* YOUR TASK: Below are several records. Retype exactly those lines running from the one with "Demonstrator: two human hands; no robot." through the one with "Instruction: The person", end lines included, and no others.

* WORKING DATA:
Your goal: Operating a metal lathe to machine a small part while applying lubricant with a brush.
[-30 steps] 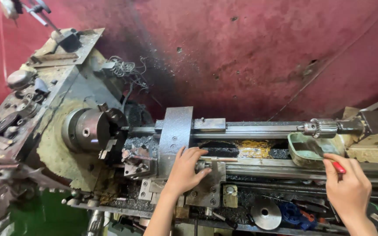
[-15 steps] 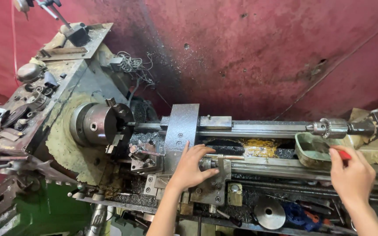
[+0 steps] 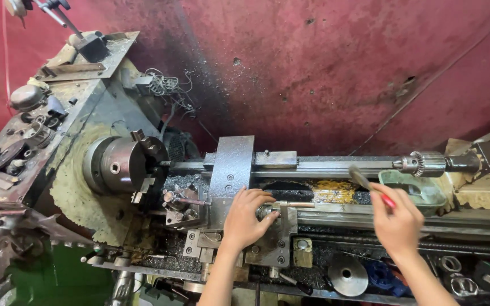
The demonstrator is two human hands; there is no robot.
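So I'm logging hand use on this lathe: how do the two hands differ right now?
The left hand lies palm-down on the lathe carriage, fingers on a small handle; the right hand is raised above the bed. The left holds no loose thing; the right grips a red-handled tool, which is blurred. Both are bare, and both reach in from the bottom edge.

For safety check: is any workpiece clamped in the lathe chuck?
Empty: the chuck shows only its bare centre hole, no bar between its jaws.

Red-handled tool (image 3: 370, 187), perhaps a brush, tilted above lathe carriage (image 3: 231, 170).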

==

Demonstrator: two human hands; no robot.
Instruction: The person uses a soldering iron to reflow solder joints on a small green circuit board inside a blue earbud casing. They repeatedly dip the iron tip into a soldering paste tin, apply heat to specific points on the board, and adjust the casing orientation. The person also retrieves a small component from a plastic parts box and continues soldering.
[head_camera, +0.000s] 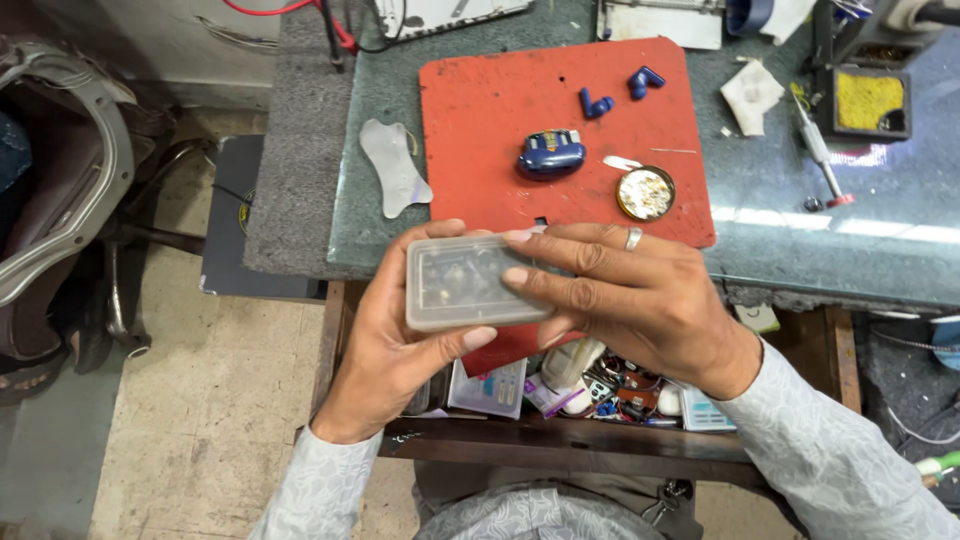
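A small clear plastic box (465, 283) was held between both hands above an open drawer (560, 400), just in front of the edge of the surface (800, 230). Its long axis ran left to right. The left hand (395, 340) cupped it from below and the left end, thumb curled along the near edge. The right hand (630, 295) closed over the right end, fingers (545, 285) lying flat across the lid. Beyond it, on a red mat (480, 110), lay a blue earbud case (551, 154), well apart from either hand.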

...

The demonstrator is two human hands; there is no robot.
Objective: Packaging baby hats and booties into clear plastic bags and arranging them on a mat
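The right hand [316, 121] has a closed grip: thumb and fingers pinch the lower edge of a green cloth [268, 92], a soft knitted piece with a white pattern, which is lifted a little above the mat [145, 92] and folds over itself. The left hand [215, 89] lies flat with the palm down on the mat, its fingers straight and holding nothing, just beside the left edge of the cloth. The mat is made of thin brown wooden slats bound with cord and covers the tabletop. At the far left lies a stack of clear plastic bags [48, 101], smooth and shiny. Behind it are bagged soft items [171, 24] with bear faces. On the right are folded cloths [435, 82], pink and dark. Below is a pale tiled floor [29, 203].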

* ANSWER TO THE PROBLEM:
Demonstrator: two human hands; no robot.
Instruction: The person uses a soldering iron to reflow solder joints on a small green circuit board inside a blue earbud casing. They repeatedly dip the iron tip into a soldering paste tin, apply heat to specific points on the board, and adjust the casing orientation. The person also retrieves a small component from a plastic parts box and continues soldering.

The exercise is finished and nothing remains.